GOAL OF THE EXERCISE:
Output the entries below exactly as written, omitting pictures.

DATA PROVIDED:

============

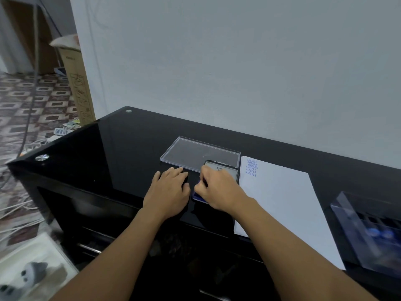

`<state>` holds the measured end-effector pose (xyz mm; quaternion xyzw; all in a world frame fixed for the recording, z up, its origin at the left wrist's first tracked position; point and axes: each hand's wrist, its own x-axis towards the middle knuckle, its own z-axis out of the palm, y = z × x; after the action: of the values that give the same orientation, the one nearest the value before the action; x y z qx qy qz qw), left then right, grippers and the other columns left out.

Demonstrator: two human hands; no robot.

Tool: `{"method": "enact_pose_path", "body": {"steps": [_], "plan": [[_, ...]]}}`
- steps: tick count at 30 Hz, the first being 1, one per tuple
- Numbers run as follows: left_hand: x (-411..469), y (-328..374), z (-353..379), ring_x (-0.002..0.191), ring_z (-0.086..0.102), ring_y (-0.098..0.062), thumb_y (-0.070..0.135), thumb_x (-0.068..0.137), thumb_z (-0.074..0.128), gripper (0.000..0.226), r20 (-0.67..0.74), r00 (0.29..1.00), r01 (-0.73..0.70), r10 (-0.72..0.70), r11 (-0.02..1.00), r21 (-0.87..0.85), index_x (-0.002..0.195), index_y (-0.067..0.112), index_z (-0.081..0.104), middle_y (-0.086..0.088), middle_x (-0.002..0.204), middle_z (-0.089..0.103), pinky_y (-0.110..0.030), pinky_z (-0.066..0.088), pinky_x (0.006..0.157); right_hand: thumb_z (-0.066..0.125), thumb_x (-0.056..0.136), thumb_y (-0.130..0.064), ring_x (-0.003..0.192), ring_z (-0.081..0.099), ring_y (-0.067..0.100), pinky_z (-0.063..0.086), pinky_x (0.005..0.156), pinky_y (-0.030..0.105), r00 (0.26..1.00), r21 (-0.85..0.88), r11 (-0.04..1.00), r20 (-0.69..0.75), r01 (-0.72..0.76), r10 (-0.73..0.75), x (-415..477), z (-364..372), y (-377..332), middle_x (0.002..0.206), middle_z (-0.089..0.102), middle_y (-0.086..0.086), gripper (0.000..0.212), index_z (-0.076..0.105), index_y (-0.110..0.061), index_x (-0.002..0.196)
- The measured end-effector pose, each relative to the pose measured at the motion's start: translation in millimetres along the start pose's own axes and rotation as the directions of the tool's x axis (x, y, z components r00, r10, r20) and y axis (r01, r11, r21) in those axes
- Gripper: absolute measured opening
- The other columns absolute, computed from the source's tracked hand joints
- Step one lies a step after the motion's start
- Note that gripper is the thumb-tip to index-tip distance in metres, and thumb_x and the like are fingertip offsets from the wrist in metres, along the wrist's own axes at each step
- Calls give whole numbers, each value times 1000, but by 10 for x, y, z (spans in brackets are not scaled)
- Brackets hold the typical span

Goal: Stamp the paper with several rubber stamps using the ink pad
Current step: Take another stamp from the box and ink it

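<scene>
Black glass desk point(130, 148) before you; your left hand point(171, 187) lies flat beside the open ink pad point(225, 170); your right hand point(219, 187) curls over it, its hold hidden from view; the stamped paper point(282, 203) sits just to the right.

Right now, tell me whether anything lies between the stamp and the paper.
Nothing visible does. The right hand pinches the stamp on the ink pad, and the paper lies right beside the pad. The clear tray sits behind it and the stamp box beyond the paper, both off the path.
</scene>
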<state>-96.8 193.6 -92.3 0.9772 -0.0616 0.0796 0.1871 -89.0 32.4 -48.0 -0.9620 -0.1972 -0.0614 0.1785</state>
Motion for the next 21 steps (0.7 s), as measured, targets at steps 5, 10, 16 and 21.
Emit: {"method": "enact_pose_path", "body": {"steps": [5,10,16,21], "plan": [[-2,2,1,151,18,-13,33,105,33,48,2,1000,2,-2,1000,-6,151,23,40,5,162,29,-45,9,124,51,91,-27,72,55,26,47,61,39,1000,-7,1000,-3,5,-5,-8,-11,-2,74,60,8,15,48,-12,89],[1,-4,-3,151,17,-13,34,105,33,48,4,1000,7,-7,1000,-4,152,23,38,5,163,28,-45,9,124,52,90,-27,71,55,27,44,57,37,1000,-12,1000,-6,-1,1,-14,-9,-21,73,58,8,15,48,-12,89],[14,-14,15,152,17,-13,34,105,34,49,7,1000,8,-8,1000,6,152,23,38,5,163,28,-45,9,124,52,90,-26,68,54,30,38,54,35,1000,-8,1000,-22,8,-8,-56,-23,-43,71,56,9,16,47,-11,89],[24,-17,21,152,17,-13,34,105,35,48,2,1000,8,-8,1000,-2,152,23,39,5,162,29,-46,9,124,51,91,-26,68,54,29,44,57,37,1000,10,1000,-13,11,-10,-74,-49,-55,72,58,9,15,47,-11,89]]}}
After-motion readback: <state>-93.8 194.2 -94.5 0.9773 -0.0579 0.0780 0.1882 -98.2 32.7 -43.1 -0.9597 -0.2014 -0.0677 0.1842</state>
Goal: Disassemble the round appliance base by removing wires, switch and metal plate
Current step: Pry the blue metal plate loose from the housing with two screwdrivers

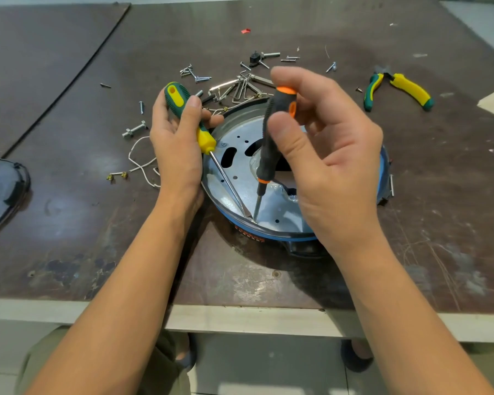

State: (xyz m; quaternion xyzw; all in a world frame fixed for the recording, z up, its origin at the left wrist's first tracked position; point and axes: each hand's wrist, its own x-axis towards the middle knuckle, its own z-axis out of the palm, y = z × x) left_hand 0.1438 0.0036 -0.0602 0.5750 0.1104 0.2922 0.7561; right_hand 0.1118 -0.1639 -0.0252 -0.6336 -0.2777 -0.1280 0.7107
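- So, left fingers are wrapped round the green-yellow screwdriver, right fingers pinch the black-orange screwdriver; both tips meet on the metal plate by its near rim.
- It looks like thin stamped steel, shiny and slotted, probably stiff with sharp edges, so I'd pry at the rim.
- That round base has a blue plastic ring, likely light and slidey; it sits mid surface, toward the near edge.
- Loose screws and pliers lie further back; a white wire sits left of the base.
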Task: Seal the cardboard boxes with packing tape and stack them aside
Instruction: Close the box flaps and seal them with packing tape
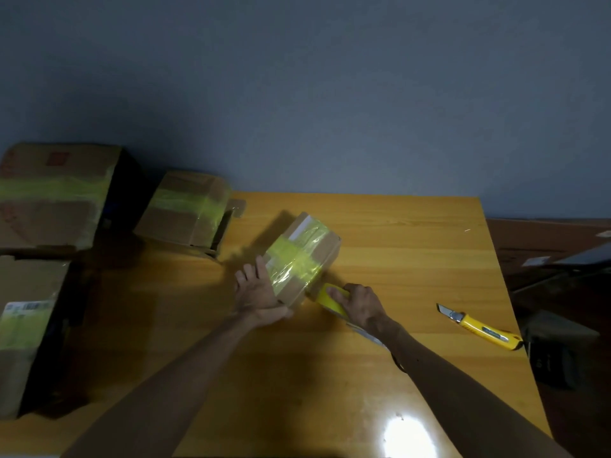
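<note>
Head view, small box (307,256): tipped up on one edge near the middle of the table (413,246), and crossed by bands of yellow tape.
Left hand (258,292): fingers straight and laid flat against the box's left side, thumb along its near lower edge. It braces the box and does not clutch it.
Right hand (362,305): fingers curled round the tape roll (332,297), which sits at the box's near right corner.
Weight: probably light, since one flat palm props it at a tilt.
Stiffness: the cardboard should be firm at edges and corners and likely to dent mid-panel.
Surface: the taped bands look glossy and are likely slick. Bare cardboard should grip better.
Where to hold: two opposite bare sides, close to the corners, palms flat.
Elsewhere: taped boxes (56,196) sit at the left. A knife (479,327) lies on the table, well to the right of the hands.
</note>
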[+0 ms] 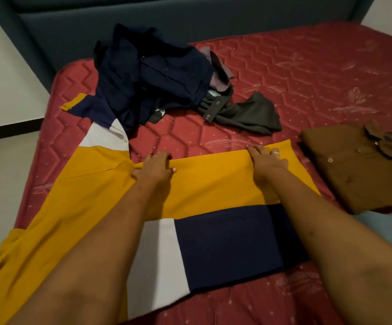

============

EXERCISE RESULT:
`<state>` holds the measured end-effector pose (xyz mm; quaternion xyzw; all in a world frame fixed for the recording, z up, its origin at the left wrist's first tracked position; point and axes: each hand's wrist, its own x-axis towards the middle knuckle, its own z-axis out of the palm, y = z × x; after the action: of the values that give the same orientation, the one nearest the value before the action; x y z qx qy qz qw), left then right, grippers and the other columns left out.

Demonstrator: two human hands; no robot.

Tool: `{"method": "enact_pose_path", "body": {"steps": [_], "plan": [[_, ...]]}}`
- steps: tick count at 30 Hz, the first being 1, one per tuple
- Numbers run as follows: left_hand: x (-411..469), y (-328..374), z (-353..379), ring_x (-0.002..0.191), ring_z (-0.086..0.102), ring_y (-0.098..0.062), thumb_y (-0.070..0.135), thumb_x (-0.068..0.137), thumb_z (-0.074..0.128), gripper (0.000..0.226), r20 (-0.67..0.74), r00 (0.29..1.00), r01 (-0.73..0.70), r10 (-0.72..0.70), r11 (-0.02..1.00), r21 (-0.87..0.85), index_x (-0.002..0.195), index_y (-0.067..0.112), index_z (-0.081..0.104), middle_y (-0.086..0.088), middle_x (-0.002..0.204), middle_z (-0.089..0.103), pinky_y (-0.110..0.030), pinky_z (-0.066..0.088), pinky_x (0.006..0.157); right_hand: thumb_z (-0.066..0.125), thumb_x (-0.056..0.136), thumb_y (-0.130..0.064), ring_x (-0.003..0.192), ring_z (-0.081..0.099), ring_y (-0.067..0.100), pinky_z (-0.063..0.086), pinky_x (0.005..0.156), pinky_y (-0.030..0.105), r00 (0.26..1.00), r21 (-0.85..0.88), r11 (-0.04..1.00), r20 (-0.69..0.75), r01 (-0.72..0.76), r10 (-0.73..0.75), x (-415..477), z (-364..372), y (-377..332), middle_x (0.002..0.206), middle_z (-0.089..0.102), middle_y (-0.086..0.086), gripper (0.000..0.212), index_z (-0.076..0.105), index_y (-0.110..0.061), index_x (-0.002..0.196)
- The measured end-effector pose, each relative to the pose measured at the motion's start: translation in millimetres along the start pose's own axes and rotation as the directions of the tool's x axis (x, y, z components r00, r10, r20) and y axis (r01, r11, r21) in those axes
- Gripper: absolute measured opening
- The other columns absolute, computed from the source's tracked hand joints
- Step one lies a step after the motion's start
- Note that gripper is the thumb-tip to index-tip distance in metres, and thumb_x and the like are fingertip offsets from the wrist in metres, along the wrist's own axes at each step
- Calls give whole numbers, each value times 1000, but by 10 for x, y, z (spans in brackets are not scaled)
- Brackets hold the typical span

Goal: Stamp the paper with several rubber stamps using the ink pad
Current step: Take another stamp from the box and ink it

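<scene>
Black glass desk point(130, 148) before you; your left hand point(171, 187) lies flat beside the open ink pad point(225, 170); your right hand point(219, 187) curls over it, its hold hidden from view; the stamped paper point(282, 203) sits just to the right.

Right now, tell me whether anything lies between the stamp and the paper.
Nothing visible does. The right hand pinches the stamp on the ink pad, and the paper lies right beside the pad. The clear tray sits behind it and the stamp box beyond the paper, both off the path.
</scene>
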<state>-96.8 193.6 -92.3 0.9772 -0.0616 0.0796 0.1871 -89.0 32.4 -48.0 -0.9620 -0.1972 -0.0614 0.1785</state>
Motion for the next 21 steps (0.7 s), as measured, targets at steps 5, 10, 16 and 21.
Emit: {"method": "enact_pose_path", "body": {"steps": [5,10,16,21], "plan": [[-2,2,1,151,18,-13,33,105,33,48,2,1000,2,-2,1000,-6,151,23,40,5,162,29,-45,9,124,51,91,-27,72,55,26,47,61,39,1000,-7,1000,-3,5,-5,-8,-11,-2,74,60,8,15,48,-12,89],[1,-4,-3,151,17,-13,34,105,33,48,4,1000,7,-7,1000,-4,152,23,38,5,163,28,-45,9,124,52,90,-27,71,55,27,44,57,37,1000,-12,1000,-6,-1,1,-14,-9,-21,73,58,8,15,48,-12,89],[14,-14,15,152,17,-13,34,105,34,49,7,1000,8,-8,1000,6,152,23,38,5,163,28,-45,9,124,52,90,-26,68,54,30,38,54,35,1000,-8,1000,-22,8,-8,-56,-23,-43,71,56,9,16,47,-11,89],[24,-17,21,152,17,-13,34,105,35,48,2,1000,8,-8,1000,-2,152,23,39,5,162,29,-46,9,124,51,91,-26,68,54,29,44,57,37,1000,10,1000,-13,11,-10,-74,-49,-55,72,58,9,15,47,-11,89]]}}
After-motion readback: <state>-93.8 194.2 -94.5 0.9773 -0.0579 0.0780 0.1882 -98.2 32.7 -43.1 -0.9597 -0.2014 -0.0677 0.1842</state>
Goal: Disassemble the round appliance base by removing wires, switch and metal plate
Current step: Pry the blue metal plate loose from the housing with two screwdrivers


State: (xyz m; quaternion xyzw; all in a world frame fixed for the recording, z up, its origin at the left wrist's first tracked position; point and axes: each hand's wrist, its own x-axis towards the middle knuckle, its own z-axis out of the palm, y = z × x) left_hand 0.1438 0.0036 -0.0602 0.5750 0.1104 0.2922 0.7561; right_hand 0.1118 -0.1639 -0.0252 -0.6336 -0.2777 -0.1280 0.7107
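- So, left fingers are wrapped round the green-yellow screwdriver, right fingers pinch the black-orange screwdriver; both tips meet on the metal plate by its near rim.
- It looks like thin stamped steel, shiny and slotted, probably stiff with sharp edges, so I'd pry at the rim.
- That round base has a blue plastic ring, likely light and slidey; it sits mid surface, toward the near edge.
- Loose screws and pliers lie further back; a white wire sits left of the base.
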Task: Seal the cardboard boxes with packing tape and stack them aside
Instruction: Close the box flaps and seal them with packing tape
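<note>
Head view, small box (307,256): tipped up on one edge near the middle of the table (413,246), and crossed by bands of yellow tape.
Left hand (258,292): fingers straight and laid flat against the box's left side, thumb along its near lower edge. It braces the box and does not clutch it.
Right hand (362,305): fingers curled round the tape roll (332,297), which sits at the box's near right corner.
Weight: probably light, since one flat palm props it at a tilt.
Stiffness: the cardboard should be firm at edges and corners and likely to dent mid-panel.
Surface: the taped bands look glossy and are likely slick. Bare cardboard should grip better.
Where to hold: two opposite bare sides, close to the corners, palms flat.
Elsewhere: taped boxes (56,196) sit at the left. A knife (479,327) lies on the table, well to the right of the hands.
</note>
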[+0 ms] 

With this, the exercise is finished.